Provenance in AI: Auto-Capturing Provenance with MLflow and W3C PROV-O in PyTorch Pipelines – Part 4

AI engineers spend a lot of time building, training, and iterating on models. But as pipelines grow more complex, it becomes difficult to answer simple but crucial questions:

Which dataset version trained this model?
Which parameters were used?
Who triggered this training job?
Can I reproduce this run six months later?

Without structured provenance tracking, reproducibility and compliance become almost impossible. In regulated domains, this is not optional — it’s mandatory.

In this article, we’ll show how to integrate W3C PROV-O (a standard for provenance modeling) with MLflow (a popular experiment tracking framework) in a PyTorch pipeline. The result: every training run not only logs metrics and artifacts but also generates a machine-readable provenance graph for accountability, auditability, and governance.

🔎 Background: Why PROV-O + MLflow?

MLflow is widely used for experiment tracking. It records metrics, parameters, and artifacts like models and logs. However, MLflow’s logs are application-specific and not standardized for knowledge sharing across systems.
W3C PROV-O is a semantic ontology (built on RDF/OWL2) that provides a standardized vocabulary for describing provenance: Entities, Activities, and Agents, and their relationships (prov:used, prov:wasGeneratedBy, prov:wasAttributedTo).

By combining the two:

MLflow provides the data source of truth for training runs.
PROV-O provides the interoperable representation of lineage, useful for audits, governance, and integration into knowledge graphs.

🏗️ Architecture Overview

Our integration maps MLflow concepts to PROV-O concepts:

MLflow Concept	PROV-O Equivalent	Example
MLflow Run	`prov:Activity`	Training job run ID `f4a22`
MLflow Artifact (model)	`prov:Entity`	`model_v1.pth`
Dataset (input)	`prov:Entity`	`dataset.csv`
Metrics (loss, accuracy)	`prov:Entity`	`metrics.json`
MLflow User/System	`prov:Agent`	Engineer triggering the run

⚙️ Step 1: Setup

We need a combination of MLflow (for tracking) and rdflib (for provenance graph generation).

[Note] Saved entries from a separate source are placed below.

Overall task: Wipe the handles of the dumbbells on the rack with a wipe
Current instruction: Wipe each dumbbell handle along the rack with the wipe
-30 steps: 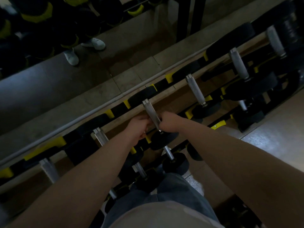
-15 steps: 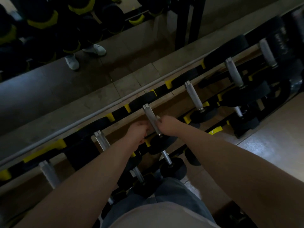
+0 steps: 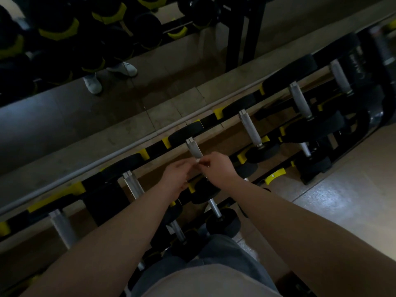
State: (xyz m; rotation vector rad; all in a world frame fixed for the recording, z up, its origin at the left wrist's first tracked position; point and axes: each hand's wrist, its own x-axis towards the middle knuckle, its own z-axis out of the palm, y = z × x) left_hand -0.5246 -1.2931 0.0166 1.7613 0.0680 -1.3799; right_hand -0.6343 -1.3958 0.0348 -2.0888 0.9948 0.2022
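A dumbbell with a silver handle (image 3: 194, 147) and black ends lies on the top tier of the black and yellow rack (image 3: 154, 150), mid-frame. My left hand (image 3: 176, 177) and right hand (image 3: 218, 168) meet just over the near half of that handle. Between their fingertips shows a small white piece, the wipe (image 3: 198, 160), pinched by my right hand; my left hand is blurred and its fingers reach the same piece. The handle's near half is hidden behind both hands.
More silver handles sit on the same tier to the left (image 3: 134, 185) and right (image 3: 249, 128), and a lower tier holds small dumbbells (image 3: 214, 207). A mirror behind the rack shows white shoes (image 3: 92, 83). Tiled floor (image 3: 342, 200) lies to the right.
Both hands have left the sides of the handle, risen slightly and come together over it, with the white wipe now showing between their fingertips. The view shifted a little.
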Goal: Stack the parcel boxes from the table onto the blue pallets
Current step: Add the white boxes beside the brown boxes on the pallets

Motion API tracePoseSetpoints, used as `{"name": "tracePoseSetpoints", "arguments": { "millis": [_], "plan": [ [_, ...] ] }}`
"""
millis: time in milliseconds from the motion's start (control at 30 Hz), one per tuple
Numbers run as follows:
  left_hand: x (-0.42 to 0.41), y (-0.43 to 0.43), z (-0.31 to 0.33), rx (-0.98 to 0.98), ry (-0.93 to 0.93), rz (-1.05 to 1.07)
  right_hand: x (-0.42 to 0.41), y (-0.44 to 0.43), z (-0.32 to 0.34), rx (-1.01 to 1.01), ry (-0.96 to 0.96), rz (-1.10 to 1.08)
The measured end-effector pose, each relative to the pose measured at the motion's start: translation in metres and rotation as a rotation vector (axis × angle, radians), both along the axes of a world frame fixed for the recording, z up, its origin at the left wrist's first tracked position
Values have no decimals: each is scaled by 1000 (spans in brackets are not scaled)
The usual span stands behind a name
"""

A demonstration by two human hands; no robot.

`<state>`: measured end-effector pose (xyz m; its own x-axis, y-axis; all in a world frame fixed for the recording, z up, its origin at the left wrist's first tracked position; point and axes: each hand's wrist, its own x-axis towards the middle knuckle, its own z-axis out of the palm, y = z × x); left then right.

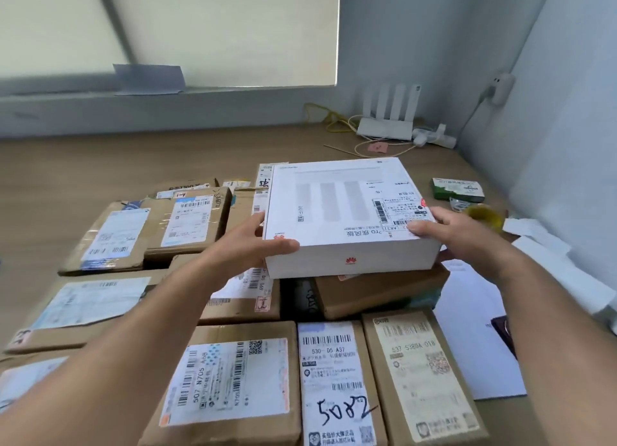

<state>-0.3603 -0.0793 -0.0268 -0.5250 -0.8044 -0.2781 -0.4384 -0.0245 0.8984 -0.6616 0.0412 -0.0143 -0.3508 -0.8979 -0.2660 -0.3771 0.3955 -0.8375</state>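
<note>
A flat white box (344, 212) with a barcode label and a small red logo is held above the other parcels. My left hand (257, 242) grips its near left corner, thumb on top. My right hand (450, 232) grips its near right corner, thumb on the label. Several brown cardboard parcels (230, 389) with shipping labels lie flat across the wooden table (100, 165) beneath and around it. No blue pallet is in view.
A white router (389, 125) with cables and a power strip sits at the far right corner by the wall. A green packet (457, 189), a roll of tape (485, 217) and white sheets (477, 328) lie on the right. A window with a blind is behind the table.
</note>
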Motion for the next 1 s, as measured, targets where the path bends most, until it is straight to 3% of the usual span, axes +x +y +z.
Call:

pip install mlflow torch rdflib prov

mlflow → tracks experiments, models, metrics, and artifacts.
torch → used for building the PyTorch model.
rdflib → builds and serializes RDF/PROV-O graphs.
prov → utilities for working with W3C PROV specifications.

🧑‍💻 Step 2: PyTorch Training with MLflow Logging

We start with a simple PyTorch script that trains a small neural network while logging to MLflow.

import torch
import torch.nn as nn
import torch.optim as optim
import mlflow
import mlflow.pytorch

# Fake dataset
X = torch.randn(100, 10)
y = torch.randint(0, 2, (100,))

# Simple NN
model = nn.Sequential(nn.Linear(10, 32), nn.ReLU(), nn.Linear(32, 2))
loss_fn = nn.CrossEntropyLoss()
optimizer = optim.Adam(model.parameters(), lr=0.001)

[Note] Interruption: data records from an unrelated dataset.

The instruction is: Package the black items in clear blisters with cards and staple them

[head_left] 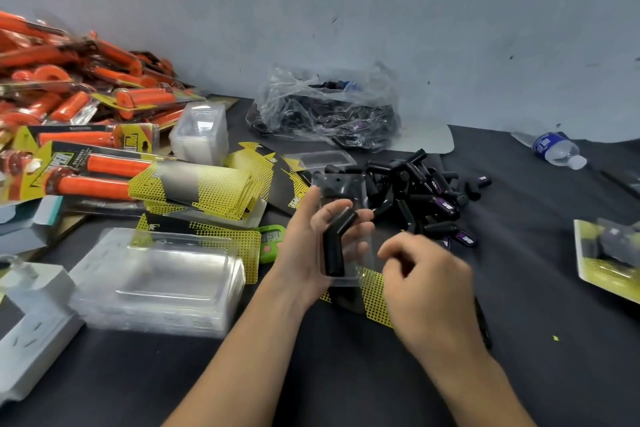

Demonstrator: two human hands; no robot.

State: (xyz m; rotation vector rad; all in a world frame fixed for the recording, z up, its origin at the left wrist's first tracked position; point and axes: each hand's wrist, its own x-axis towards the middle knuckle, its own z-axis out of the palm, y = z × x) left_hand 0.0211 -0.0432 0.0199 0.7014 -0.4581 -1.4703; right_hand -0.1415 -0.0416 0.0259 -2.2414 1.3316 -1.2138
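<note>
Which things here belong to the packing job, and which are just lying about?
Job: left hand, its clear blister and bent black tube; loose black tubes; yellow cards; blister stack.
Lying about: water bottle; orange grip packs; green digital device.

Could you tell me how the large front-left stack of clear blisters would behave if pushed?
The stack of clear blisters looks thin and glossy, so probably light and slippery. Its layers seem loosely nested, so a push may fan them apart.
</note>
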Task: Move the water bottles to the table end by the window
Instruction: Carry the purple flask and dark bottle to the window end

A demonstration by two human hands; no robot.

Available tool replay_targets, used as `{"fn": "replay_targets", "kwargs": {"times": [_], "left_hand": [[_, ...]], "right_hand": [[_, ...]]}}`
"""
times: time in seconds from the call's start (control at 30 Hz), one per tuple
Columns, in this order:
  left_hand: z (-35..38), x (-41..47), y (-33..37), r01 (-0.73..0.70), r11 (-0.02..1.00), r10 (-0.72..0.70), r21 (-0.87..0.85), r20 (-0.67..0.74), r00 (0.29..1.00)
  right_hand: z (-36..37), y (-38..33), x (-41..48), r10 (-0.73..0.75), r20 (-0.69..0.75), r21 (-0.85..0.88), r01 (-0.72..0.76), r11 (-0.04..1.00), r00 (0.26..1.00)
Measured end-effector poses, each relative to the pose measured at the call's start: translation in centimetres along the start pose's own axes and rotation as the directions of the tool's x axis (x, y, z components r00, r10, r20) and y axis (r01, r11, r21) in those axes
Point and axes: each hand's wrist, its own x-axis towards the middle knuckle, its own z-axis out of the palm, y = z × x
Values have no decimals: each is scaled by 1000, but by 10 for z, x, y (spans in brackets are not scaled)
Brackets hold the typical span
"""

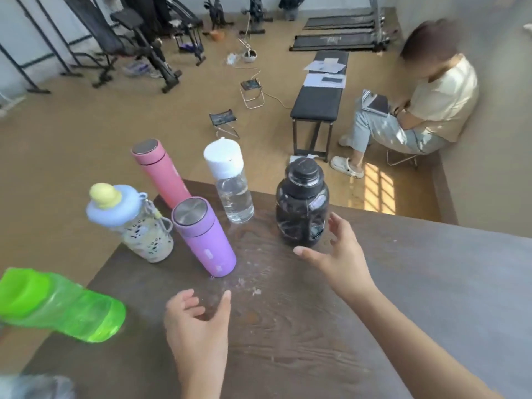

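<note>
Several bottles stand near the far left corner of the dark wooden table (403, 283). A pink flask (161, 174) and a clear bottle with a white cap (233, 191) are at the back. A purple flask (205, 240) and a patterned bottle with a blue and yellow lid (138, 226) stand in front of them. The dark jug (302, 205) is to the right. A green bottle (63, 309) is at the left edge. My right hand (336, 254) is open just beside the dark jug, not gripping it. Below the purple flask hovers my left hand (198, 321), open and empty.
Past the table edge is a tan floor with two small folding stools (223, 122), a black bench (319, 102) holding papers, and a seated person (417, 110) by the right wall. Exercise machines (138, 38) line the back.
</note>
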Motion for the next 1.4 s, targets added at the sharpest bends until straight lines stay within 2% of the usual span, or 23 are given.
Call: {"fn": "replay_targets", "kwargs": {"times": [0.23, 0.43, 0.6, 1.03, 1.4], "left_hand": [[7, 29, 0, -51, 994, 63, -97, 119, 991], [16, 44, 9, -161, 957, 209, -243, 186, 960], [22, 53, 7, -133, 937, 204, -322, 195, 959], [22, 65, 8, -133, 917, 228, -376, 223, 948], [36, 17, 32, -189, 909, 325, -372, 349, 879]], "right_hand": [[26, 18, 29, 0, -85, -11, -1, 1000, 996], [28, 28, 42, -17, -76, -28, 15, 999, 997], [31, 35, 44, -49, -39, -37, 48, 998, 998], [38, 40, 40, -76, -184, -48, 68, 997, 980], [-6, 59, -17, -57, -227, 4, 60, 998, 972]]}}
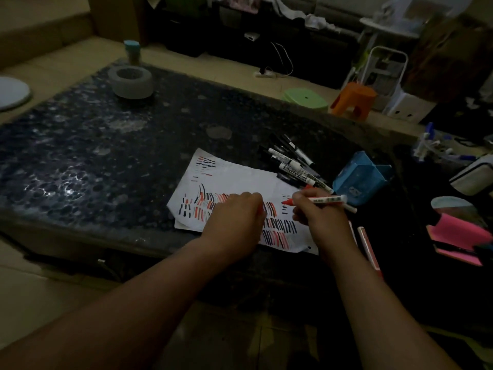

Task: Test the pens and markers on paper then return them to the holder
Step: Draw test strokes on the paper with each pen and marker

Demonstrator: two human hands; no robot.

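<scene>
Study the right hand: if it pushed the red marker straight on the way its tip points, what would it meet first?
Probably the left hand, resting on the paper just beyond the red marker's tip; depth is unclear, so the tip might touch paper first.

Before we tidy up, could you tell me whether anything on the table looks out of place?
The blue holder appears tipped on its side, with the pens heaped loose on the table beside it.

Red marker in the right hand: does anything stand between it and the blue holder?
Nothing visible does. The red marker, gripped by the right hand, has its rear end close beside the blue holder; the loose marker pile lies farther left, off that line.
</scene>
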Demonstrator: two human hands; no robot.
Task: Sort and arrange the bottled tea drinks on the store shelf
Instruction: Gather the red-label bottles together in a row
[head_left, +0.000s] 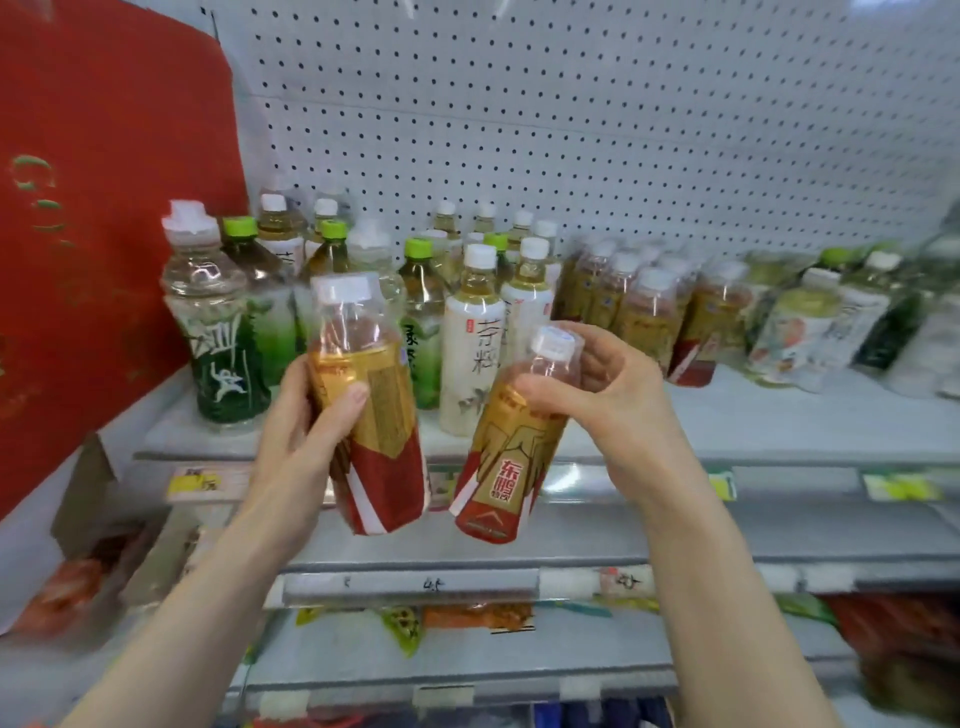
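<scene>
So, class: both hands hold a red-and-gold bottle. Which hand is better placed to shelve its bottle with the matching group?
Probably the right hand: the right bottle is nearest the matching red-and-gold group. The left hand holds the left bottle in front of the green-capped bottles.

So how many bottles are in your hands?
2. The left hand grips one red-and-gold bottle; the right hand holds the tilted bottle by its neck. None seems hidden.

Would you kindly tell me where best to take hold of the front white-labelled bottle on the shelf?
Probably grip the white-labelled bottle by its shoulder just under the cap, coming from the front and slightly above. It stands upright near the shelf edge, neighbouring bottles crowd its sides, and its narrow top rises clear of them.
</scene>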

with mlflow.start_run() as run:
    for epoch in range(5):
        optimizer.zero_grad()
        preds = model(X)
        loss = loss_fn(preds, y)
        loss.backward()
        optimizer.step()
        mlflow.log_metric("loss", loss.item(), step=epoch)

    mlflow.log_param("lr", 0.001)
    mlflow.pytorch.log_model(model, "model")

At this point, MLflow is recording metrics (loss), params (lr), and the trained model artifact. But it doesn’t capture semantic provenance — for example, which dataset was used, who ran this job, and how results are connected.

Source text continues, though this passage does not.